WHAT IS EXPECTED: Up to and including the line that contains "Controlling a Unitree", repeat each line of the data exactly, starting from the first.

(Saved data entries)
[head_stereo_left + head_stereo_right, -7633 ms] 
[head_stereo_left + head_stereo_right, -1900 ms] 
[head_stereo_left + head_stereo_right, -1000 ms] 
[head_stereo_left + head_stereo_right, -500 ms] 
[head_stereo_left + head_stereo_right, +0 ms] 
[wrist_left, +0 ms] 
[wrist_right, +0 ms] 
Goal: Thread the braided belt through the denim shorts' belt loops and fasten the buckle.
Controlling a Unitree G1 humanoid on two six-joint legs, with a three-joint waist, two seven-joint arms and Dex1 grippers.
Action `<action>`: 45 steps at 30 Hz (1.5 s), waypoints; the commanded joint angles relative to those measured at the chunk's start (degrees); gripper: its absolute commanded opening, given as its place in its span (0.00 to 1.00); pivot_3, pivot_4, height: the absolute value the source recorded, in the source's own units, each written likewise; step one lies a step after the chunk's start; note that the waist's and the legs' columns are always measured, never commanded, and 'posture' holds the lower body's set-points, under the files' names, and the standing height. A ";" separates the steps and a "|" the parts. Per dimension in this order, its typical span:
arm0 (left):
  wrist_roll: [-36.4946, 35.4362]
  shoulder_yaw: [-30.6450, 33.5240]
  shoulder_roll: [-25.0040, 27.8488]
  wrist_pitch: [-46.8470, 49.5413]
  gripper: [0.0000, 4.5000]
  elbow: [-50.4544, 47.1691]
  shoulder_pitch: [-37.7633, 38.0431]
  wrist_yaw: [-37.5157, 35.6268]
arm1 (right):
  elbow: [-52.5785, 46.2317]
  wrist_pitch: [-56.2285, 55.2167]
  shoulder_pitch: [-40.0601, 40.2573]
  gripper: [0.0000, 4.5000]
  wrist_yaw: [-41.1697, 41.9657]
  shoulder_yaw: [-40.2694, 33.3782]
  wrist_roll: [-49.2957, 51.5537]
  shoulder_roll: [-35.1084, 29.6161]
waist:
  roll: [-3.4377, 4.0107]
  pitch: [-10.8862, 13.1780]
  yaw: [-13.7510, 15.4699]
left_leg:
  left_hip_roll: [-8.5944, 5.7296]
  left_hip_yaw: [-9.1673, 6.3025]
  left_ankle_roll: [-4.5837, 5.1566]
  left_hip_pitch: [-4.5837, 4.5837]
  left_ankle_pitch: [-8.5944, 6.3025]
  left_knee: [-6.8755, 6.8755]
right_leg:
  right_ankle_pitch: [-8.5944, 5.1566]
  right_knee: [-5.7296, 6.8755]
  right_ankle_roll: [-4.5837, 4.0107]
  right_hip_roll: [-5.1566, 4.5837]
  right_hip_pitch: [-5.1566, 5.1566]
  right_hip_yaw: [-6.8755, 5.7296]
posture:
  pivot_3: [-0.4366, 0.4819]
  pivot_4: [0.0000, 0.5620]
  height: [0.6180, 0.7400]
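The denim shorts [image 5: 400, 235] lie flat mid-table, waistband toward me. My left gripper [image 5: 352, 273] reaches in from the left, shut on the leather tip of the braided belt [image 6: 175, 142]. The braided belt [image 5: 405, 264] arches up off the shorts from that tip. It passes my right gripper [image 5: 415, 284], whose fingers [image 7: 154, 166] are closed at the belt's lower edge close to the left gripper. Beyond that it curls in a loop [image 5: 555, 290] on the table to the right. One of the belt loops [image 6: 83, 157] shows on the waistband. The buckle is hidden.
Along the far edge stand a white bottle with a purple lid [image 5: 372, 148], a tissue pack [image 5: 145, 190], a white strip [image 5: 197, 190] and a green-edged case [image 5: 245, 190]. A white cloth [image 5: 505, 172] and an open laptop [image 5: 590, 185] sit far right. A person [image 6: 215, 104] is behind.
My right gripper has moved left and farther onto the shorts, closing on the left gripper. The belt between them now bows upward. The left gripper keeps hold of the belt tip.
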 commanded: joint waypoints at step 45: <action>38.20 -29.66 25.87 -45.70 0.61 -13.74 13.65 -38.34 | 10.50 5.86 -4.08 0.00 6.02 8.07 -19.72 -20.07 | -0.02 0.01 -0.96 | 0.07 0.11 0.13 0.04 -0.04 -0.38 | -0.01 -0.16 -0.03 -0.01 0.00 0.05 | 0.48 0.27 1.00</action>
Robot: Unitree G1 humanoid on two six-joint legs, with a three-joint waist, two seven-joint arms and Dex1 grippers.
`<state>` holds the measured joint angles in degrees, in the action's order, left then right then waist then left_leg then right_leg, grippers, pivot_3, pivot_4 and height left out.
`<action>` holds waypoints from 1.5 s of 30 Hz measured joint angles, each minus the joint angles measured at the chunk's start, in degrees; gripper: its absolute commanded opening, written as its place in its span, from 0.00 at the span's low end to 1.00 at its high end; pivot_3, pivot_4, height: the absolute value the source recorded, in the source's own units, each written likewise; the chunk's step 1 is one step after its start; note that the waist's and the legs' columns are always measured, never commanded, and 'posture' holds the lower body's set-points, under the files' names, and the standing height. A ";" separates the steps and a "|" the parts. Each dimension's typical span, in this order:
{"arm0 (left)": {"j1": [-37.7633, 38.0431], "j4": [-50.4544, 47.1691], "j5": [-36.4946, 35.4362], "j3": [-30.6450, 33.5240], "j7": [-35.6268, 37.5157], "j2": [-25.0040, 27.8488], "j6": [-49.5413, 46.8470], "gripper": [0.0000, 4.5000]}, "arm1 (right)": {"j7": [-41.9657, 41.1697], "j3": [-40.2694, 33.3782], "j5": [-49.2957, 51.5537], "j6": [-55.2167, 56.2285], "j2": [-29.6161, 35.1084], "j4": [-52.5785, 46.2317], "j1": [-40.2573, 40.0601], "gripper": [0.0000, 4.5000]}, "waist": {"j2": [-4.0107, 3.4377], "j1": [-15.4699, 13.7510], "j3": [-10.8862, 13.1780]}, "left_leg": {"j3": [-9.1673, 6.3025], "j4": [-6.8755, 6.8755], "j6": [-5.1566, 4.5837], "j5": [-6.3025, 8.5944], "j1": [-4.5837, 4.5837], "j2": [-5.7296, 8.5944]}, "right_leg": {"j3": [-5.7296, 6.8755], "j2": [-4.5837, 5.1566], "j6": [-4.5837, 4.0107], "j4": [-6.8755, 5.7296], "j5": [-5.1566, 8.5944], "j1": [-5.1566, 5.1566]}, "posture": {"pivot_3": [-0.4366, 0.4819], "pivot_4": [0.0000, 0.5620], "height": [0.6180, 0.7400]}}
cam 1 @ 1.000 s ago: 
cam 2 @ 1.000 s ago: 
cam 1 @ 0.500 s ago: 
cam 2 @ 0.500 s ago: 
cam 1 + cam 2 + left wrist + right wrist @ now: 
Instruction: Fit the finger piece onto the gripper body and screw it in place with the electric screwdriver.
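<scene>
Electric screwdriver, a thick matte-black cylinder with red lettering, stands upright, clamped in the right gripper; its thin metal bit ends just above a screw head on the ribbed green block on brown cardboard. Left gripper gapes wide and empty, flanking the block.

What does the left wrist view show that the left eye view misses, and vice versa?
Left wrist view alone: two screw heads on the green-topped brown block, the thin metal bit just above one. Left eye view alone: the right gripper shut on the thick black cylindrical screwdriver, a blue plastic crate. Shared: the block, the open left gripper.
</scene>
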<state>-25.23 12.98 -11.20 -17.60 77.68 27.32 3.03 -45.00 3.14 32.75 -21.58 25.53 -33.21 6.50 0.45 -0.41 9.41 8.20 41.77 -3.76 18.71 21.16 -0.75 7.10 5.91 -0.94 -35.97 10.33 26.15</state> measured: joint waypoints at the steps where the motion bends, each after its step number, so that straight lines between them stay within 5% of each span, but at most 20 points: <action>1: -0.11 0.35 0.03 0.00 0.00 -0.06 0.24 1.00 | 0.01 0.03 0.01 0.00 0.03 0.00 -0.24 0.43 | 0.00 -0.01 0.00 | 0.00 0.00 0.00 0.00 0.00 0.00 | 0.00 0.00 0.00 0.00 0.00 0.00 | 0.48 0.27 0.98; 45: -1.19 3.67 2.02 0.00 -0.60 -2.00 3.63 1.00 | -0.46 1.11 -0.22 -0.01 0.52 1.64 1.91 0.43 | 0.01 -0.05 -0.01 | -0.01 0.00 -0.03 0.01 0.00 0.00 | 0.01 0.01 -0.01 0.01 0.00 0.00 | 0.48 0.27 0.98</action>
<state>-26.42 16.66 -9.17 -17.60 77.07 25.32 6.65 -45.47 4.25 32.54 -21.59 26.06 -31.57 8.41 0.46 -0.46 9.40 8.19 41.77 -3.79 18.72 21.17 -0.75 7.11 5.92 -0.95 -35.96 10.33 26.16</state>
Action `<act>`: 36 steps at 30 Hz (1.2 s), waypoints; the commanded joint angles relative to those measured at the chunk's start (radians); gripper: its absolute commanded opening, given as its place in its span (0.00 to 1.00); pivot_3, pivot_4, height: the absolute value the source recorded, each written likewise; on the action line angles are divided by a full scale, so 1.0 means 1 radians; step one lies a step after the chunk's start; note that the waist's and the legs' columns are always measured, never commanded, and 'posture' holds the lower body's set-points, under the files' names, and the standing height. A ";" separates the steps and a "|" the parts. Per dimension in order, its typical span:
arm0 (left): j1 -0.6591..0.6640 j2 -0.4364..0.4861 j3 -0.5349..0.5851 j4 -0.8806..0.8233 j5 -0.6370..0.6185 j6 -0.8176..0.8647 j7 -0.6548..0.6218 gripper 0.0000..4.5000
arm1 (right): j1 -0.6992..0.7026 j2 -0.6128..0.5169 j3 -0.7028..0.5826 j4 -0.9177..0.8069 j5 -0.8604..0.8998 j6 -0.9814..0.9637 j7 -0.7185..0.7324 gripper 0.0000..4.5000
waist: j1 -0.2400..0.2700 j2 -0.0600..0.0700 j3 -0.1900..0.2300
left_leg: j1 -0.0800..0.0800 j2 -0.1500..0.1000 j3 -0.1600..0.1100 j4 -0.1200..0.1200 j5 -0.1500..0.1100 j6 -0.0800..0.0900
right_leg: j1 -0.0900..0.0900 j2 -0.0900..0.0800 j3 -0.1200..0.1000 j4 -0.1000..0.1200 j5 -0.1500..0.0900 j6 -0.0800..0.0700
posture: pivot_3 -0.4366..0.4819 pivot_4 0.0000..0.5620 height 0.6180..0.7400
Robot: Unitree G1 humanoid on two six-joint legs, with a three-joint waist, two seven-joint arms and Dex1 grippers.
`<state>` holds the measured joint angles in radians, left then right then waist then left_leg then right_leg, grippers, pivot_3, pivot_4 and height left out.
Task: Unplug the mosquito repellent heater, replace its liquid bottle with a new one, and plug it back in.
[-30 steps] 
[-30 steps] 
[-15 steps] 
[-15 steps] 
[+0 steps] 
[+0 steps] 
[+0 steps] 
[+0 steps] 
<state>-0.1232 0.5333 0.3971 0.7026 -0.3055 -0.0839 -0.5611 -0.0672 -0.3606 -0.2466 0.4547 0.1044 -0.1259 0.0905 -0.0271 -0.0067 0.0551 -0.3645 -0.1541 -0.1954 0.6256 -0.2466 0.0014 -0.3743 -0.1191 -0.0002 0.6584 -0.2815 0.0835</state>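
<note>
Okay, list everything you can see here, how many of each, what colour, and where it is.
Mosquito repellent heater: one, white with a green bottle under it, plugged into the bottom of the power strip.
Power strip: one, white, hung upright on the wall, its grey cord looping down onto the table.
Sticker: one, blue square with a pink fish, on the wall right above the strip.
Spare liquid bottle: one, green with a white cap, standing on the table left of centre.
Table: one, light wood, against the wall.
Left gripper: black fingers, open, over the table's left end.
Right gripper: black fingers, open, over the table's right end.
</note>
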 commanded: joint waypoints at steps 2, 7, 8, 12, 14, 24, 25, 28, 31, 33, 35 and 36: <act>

ANSWER AREA:
[head_stereo_left + head_stereo_right, -7633 ms] 
[head_stereo_left + head_stereo_right, -1900 ms] 
[head_stereo_left + head_stereo_right, -1000 ms] 
[head_stereo_left + head_stereo_right, -500 ms] 
[head_stereo_left + head_stereo_right, +0 ms] 
[wrist_left, +0 ms] 
[wrist_right, +0 ms] 
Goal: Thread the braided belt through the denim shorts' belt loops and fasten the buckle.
Controlling a Unitree G1 humanoid on two six-joint legs, with a three-joint waist, two seven-joint arms and Dex1 grippers.

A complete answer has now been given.